(RECORD EXTRACTS Opens)
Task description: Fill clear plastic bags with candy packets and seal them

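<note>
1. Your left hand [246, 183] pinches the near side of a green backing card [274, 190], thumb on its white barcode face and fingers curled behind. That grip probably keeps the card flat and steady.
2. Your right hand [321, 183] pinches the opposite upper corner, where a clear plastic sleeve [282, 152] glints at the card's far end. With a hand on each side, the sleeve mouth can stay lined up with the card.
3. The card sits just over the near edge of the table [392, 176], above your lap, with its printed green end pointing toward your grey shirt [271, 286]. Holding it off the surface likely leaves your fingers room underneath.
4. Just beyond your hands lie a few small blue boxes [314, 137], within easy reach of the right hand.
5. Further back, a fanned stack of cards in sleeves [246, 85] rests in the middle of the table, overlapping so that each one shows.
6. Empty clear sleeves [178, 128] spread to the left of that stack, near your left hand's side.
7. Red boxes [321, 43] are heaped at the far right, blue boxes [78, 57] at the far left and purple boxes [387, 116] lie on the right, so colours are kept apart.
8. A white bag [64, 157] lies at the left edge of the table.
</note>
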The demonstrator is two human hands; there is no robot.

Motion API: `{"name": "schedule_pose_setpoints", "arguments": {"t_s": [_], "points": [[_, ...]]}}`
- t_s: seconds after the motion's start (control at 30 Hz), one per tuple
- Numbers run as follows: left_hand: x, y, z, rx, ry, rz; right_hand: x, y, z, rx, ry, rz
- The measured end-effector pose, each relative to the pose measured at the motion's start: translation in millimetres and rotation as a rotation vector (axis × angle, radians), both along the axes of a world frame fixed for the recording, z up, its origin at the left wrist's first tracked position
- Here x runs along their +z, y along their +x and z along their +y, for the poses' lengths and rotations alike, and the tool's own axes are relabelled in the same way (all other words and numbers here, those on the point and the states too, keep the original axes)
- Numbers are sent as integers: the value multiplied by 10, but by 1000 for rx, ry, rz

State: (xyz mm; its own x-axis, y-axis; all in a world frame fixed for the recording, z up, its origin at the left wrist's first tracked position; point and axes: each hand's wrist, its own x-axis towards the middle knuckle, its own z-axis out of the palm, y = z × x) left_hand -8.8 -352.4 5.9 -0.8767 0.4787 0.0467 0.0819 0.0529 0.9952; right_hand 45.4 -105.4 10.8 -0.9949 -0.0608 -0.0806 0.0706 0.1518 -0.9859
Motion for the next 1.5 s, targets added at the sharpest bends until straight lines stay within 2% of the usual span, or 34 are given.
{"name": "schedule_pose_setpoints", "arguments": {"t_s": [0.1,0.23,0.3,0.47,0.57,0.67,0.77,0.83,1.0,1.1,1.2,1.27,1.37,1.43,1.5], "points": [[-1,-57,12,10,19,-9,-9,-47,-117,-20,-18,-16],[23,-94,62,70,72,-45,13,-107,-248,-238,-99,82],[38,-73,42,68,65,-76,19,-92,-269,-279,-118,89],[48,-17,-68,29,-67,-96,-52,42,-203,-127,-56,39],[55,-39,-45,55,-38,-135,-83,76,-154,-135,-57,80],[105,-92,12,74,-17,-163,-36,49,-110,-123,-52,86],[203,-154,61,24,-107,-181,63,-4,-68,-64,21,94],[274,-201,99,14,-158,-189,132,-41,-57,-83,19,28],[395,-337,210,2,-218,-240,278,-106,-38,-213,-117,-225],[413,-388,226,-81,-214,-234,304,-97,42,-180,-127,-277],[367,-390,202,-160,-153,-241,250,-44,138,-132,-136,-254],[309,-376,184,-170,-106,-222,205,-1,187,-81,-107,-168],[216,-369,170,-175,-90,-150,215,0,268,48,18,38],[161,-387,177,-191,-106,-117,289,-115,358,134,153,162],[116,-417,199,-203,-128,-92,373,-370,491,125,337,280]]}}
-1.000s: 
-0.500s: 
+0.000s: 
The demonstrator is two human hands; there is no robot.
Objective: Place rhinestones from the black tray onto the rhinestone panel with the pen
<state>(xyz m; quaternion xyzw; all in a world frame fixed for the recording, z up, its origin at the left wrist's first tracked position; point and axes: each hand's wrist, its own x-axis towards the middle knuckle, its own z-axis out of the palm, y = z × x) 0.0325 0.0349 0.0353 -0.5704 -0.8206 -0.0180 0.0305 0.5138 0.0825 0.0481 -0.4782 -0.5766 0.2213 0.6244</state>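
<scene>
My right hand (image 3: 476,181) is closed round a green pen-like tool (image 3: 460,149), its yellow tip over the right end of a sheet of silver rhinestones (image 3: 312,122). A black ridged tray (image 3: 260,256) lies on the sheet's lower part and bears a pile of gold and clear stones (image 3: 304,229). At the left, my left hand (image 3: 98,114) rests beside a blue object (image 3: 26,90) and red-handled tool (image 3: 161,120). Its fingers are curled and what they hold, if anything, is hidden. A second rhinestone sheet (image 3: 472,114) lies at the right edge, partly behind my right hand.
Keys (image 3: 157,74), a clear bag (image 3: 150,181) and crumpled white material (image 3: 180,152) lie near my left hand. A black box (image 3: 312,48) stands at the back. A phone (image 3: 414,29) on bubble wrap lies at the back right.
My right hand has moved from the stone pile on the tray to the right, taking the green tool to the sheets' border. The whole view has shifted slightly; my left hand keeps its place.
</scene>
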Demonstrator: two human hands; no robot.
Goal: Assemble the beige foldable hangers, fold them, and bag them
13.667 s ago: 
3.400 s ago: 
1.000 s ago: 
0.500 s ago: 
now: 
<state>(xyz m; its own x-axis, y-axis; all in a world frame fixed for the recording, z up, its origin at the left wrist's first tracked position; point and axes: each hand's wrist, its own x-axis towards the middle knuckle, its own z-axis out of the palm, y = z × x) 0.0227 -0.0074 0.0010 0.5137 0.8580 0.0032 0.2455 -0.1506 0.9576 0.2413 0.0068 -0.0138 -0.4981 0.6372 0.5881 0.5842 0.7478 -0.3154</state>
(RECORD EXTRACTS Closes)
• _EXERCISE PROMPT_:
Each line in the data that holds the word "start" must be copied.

• _TASK RESPONSE_:
- t_s: seconds after the motion's start (control at 30 Hz), one per tuple
- The measured end-effector pose, each relative to the pose measured at the motion's start: translation in millimetres and rotation as a rotation vector (axis × angle, radians), both along the axes of a world frame fixed for the recording, z up, its origin at the left wrist's first tracked position

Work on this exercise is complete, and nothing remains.